■ REQUIRED ACTION:
Transcribe the data that follows. Match it character for character.

■ STORED DATA:
==============================
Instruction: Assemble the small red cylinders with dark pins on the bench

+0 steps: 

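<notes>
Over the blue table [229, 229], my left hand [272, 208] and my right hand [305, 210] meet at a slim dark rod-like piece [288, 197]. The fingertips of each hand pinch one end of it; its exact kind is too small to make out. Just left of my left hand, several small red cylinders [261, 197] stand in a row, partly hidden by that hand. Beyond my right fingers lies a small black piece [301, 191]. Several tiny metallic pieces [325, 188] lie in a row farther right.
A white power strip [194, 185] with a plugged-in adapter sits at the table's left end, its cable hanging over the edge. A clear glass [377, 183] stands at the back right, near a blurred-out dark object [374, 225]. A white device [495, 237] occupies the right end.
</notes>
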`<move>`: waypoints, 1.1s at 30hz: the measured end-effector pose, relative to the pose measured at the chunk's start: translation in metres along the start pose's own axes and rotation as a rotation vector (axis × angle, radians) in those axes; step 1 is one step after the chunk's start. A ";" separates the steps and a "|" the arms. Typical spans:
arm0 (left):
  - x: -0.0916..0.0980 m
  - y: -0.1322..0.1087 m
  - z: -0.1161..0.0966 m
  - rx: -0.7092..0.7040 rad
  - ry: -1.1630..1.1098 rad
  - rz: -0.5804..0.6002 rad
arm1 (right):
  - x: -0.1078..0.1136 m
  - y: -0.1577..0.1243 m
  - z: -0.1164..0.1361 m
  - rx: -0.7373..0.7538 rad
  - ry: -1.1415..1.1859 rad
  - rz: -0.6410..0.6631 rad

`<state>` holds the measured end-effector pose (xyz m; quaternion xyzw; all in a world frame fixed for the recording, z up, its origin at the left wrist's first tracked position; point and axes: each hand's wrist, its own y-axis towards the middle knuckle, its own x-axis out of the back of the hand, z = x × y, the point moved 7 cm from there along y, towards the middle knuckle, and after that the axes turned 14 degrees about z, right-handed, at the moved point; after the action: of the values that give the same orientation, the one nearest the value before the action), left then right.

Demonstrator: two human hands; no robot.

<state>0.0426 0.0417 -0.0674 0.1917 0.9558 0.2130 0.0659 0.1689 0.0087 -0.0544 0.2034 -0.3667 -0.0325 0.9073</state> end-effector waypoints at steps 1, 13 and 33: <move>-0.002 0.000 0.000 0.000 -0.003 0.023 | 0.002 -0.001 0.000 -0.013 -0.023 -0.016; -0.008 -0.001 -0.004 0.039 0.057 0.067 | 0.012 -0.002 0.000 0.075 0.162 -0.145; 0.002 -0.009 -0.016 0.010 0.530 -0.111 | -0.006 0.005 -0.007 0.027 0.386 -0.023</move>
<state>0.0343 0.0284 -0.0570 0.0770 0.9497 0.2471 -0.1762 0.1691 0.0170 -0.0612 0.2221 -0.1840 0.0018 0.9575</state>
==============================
■ EXERCISE ANSWER:
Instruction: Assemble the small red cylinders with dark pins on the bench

+0 steps: 

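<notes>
Over the blue table [229, 229], my left hand [272, 208] and my right hand [305, 210] meet at a slim dark rod-like piece [288, 197]. The fingertips of each hand pinch one end of it; its exact kind is too small to make out. Just left of my left hand, several small red cylinders [261, 197] stand in a row, partly hidden by that hand. Beyond my right fingers lies a small black piece [301, 191]. Several tiny metallic pieces [325, 188] lie in a row farther right.
A white power strip [194, 185] with a plugged-in adapter sits at the table's left end, its cable hanging over the edge. A clear glass [377, 183] stands at the back right, near a blurred-out dark object [374, 225]. A white device [495, 237] occupies the right end.
</notes>
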`<move>`: waypoints, 1.1s at 30hz: the measured end-effector pose, relative to the pose measured at the chunk's start: translation in metres along the start pose's own axes and rotation as a rotation vector (axis × angle, radians) in those axes; step 1 is one step after the chunk's start. A ";" separates the steps and a "|" the arms. Typical spans:
arm0 (left):
  - x: -0.0916..0.0980 m
  - y: -0.1322..0.1087 m
  - z: -0.1161..0.0966 m
  - rx: -0.7092..0.7040 rad
  - ry: -1.1630..1.1098 rad
  - rz: -0.5804..0.6002 rad
arm1 (right):
  - x: -0.1078..0.1136 m
  - y: -0.1577..0.1243 m
  - z: -0.1164..0.1361 m
  - rx: -0.7373..0.7538 rad
  - ry: -1.1415..1.1859 rad
  - rz: -0.6410..0.6631 rad

`<state>` holds the measured end-effector pose (xyz m; quaternion xyzw; all in a world frame fixed for the recording, z up, its origin at the left wrist's first tracked position; point and axes: each hand's wrist, its own y-axis towards the middle knuckle, its own x-axis out of the back of the hand, z = x × y, the point moved 7 cm from there along y, towards the middle knuckle, and after that the axes turned 14 degrees about z, right-handed, at the moved point; after the action: of the values that give the same orientation, the one nearest the value before the action), left then right.

Demonstrator: two human hands; no robot.

<state>0.0426 0.0417 -0.0674 0.1917 0.9558 0.2130 0.0659 0.1689 0.0087 -0.0544 0.2034 -0.3667 -0.0325 0.9073</state> end-effector waypoints at steps 1, 13 and 33: <move>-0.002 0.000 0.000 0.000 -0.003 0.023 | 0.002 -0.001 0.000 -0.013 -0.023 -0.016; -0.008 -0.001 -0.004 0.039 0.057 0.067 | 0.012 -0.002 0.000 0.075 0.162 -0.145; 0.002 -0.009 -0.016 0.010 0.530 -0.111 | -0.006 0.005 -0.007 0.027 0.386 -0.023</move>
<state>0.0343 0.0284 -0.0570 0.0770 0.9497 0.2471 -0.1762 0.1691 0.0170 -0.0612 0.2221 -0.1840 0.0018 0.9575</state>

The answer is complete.